[Start of section]
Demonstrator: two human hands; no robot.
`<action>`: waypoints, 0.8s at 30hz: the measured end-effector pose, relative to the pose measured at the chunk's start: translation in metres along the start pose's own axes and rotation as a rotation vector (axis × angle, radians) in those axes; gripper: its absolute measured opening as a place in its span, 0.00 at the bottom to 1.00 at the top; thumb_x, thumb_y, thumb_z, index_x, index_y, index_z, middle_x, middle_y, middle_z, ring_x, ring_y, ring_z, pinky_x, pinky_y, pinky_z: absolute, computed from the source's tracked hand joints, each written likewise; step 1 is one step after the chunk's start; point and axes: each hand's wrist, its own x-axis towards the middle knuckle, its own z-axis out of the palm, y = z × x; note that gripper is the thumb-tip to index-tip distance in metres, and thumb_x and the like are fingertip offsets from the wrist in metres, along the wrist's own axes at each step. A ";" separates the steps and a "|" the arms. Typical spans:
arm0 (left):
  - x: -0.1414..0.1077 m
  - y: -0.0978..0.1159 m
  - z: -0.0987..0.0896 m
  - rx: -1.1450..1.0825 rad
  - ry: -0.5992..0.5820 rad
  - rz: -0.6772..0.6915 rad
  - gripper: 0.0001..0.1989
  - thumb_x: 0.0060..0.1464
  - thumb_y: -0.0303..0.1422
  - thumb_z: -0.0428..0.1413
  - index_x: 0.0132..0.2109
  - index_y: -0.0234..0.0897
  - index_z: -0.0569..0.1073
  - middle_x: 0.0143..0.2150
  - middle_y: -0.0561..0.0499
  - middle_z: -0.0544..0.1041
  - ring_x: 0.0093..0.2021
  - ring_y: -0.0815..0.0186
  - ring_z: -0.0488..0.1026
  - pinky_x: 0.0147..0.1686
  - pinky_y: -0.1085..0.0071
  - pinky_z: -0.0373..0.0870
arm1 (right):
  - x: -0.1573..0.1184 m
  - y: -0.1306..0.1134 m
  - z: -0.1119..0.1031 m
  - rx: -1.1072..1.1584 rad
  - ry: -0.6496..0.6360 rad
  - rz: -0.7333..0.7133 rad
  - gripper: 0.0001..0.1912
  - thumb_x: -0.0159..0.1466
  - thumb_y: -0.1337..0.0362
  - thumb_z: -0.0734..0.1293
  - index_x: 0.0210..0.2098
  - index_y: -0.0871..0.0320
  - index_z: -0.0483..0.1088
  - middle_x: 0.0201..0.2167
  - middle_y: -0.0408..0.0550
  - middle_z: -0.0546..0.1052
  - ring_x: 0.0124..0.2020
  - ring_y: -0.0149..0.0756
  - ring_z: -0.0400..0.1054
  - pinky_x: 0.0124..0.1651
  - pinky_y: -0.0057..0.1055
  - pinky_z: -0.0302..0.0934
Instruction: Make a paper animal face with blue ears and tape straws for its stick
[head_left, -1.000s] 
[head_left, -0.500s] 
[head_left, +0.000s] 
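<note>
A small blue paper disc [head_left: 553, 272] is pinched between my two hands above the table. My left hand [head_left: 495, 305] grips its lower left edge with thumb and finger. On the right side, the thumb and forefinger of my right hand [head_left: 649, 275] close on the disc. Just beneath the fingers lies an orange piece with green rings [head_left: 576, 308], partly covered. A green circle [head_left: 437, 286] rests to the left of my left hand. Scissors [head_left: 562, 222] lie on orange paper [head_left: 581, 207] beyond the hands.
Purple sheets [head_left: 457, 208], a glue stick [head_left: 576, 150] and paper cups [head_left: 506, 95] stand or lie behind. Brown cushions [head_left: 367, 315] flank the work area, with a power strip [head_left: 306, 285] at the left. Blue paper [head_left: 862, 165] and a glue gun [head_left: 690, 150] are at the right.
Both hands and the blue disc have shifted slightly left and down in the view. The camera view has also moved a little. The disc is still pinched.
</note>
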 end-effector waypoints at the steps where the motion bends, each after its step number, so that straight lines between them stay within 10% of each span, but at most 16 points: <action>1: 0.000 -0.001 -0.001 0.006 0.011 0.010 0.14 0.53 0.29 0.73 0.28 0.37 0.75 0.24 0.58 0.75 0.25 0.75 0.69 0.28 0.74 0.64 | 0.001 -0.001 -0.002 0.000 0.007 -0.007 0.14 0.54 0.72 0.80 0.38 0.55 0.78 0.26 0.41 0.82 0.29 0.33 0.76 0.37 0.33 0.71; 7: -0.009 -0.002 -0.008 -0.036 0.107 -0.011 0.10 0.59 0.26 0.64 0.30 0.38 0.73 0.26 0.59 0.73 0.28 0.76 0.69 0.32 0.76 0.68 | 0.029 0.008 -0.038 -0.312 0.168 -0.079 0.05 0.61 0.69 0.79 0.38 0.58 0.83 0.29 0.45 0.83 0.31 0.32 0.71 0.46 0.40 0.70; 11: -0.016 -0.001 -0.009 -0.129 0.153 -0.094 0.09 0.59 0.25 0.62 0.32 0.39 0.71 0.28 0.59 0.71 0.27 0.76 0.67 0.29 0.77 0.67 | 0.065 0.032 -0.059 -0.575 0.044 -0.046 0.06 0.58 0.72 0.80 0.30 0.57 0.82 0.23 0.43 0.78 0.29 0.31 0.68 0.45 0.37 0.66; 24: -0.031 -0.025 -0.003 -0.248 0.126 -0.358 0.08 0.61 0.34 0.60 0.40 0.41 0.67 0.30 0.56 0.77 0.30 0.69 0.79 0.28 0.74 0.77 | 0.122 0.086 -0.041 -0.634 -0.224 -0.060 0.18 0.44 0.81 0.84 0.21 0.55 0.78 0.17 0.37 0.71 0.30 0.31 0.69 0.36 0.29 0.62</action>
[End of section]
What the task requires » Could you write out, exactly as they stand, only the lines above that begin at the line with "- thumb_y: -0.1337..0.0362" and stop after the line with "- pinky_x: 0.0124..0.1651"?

Written reply »
  - thumb_y: -0.1337..0.0362
  - thumb_z: -0.0734..0.1293
  - index_x: 0.0210..0.2098
  - index_y: -0.0871..0.0320
  - index_z: -0.0483..0.1088
  - middle_x: 0.0201..0.2167
  - middle_y: -0.0408..0.0550
  - middle_z: -0.0546..0.1052
  - ring_x: 0.0124..0.2020
  - ring_y: -0.0149..0.0756
  - ring_z: -0.0400..0.1054
  - pinky_x: 0.0124..0.1651

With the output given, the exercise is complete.